## How to complete this task
Read the data below line by line and state how many lines hold "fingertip". Nothing else belongs in the answer.

Collected data entries:
★ ★ ★ ★ ★ ★ ★

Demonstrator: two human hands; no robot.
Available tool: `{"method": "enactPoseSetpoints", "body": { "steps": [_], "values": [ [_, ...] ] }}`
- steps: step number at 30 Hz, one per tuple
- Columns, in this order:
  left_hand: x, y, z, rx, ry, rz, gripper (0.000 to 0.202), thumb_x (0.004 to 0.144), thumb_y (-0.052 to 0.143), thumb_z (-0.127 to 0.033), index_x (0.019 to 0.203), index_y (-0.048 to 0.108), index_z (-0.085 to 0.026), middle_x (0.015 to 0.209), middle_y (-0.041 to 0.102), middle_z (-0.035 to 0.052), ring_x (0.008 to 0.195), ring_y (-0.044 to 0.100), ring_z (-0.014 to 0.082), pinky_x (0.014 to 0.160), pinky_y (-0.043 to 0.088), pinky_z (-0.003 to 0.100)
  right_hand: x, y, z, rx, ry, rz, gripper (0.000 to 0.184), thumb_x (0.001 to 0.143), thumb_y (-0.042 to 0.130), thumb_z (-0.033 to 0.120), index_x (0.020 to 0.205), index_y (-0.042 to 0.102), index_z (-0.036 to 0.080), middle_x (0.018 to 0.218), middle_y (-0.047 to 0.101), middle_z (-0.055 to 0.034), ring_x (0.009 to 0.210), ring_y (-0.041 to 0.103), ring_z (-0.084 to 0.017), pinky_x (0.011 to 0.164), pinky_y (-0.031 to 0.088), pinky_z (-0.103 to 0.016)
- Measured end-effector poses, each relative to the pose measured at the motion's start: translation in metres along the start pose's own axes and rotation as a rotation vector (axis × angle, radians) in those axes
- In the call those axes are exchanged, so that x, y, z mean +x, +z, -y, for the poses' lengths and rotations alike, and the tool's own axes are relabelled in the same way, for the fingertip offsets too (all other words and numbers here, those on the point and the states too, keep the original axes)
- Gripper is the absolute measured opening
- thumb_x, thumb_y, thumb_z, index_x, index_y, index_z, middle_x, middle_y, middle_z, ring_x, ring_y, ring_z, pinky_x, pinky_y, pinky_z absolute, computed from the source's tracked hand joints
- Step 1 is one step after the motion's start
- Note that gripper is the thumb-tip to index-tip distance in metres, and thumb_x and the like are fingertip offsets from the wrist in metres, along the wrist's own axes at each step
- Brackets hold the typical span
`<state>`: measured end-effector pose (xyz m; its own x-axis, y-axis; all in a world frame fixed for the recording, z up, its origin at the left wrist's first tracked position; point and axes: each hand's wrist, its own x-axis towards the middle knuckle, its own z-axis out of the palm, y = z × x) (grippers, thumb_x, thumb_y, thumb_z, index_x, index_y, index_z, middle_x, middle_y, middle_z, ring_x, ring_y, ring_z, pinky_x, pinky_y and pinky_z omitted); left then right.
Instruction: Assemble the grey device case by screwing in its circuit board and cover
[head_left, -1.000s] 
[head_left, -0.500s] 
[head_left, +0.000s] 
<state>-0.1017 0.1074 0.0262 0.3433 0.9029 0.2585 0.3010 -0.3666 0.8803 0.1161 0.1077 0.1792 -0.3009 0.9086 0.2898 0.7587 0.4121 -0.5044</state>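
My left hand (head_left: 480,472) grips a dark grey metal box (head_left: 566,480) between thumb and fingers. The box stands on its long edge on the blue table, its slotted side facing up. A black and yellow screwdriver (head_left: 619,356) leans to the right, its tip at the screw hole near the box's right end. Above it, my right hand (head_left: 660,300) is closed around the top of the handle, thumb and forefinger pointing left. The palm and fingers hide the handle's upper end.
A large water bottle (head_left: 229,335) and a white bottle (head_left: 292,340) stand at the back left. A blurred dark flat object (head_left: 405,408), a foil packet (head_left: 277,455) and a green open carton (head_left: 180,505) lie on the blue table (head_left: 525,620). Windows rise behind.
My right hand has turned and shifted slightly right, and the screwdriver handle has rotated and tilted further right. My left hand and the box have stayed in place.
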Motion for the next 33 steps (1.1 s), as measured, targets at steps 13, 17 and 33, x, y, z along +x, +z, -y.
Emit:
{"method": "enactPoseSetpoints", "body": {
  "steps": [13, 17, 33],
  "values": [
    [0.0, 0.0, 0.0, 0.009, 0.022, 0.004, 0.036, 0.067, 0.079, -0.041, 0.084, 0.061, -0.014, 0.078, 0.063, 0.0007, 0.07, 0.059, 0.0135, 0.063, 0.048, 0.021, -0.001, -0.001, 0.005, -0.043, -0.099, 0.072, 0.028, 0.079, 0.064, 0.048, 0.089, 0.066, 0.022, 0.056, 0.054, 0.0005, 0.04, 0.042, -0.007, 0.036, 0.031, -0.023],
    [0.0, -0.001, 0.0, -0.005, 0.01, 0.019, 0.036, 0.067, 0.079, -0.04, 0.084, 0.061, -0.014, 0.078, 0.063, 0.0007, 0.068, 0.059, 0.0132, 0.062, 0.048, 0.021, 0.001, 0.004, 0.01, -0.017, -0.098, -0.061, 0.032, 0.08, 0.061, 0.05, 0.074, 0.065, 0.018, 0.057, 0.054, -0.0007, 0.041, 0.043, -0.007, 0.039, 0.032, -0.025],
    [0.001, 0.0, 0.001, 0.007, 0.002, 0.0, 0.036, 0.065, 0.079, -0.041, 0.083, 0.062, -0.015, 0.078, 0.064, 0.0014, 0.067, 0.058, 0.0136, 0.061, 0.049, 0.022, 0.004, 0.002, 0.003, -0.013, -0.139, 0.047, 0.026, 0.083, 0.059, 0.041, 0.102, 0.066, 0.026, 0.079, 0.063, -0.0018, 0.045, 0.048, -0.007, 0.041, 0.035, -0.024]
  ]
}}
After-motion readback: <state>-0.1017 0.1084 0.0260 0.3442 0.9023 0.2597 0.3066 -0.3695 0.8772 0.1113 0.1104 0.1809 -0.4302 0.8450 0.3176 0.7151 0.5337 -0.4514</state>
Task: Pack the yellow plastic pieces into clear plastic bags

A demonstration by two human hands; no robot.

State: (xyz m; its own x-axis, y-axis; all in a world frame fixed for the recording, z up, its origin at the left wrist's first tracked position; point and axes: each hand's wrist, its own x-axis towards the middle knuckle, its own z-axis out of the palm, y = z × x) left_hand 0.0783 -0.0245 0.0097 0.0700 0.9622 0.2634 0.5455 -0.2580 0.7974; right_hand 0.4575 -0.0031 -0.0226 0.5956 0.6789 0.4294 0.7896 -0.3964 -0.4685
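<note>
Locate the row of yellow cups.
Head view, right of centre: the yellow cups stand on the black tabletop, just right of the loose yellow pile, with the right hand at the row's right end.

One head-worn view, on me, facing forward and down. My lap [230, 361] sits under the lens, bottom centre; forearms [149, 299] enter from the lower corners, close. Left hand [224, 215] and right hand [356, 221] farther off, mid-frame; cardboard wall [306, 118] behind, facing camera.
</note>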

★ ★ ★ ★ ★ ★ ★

## Solution to this problem
2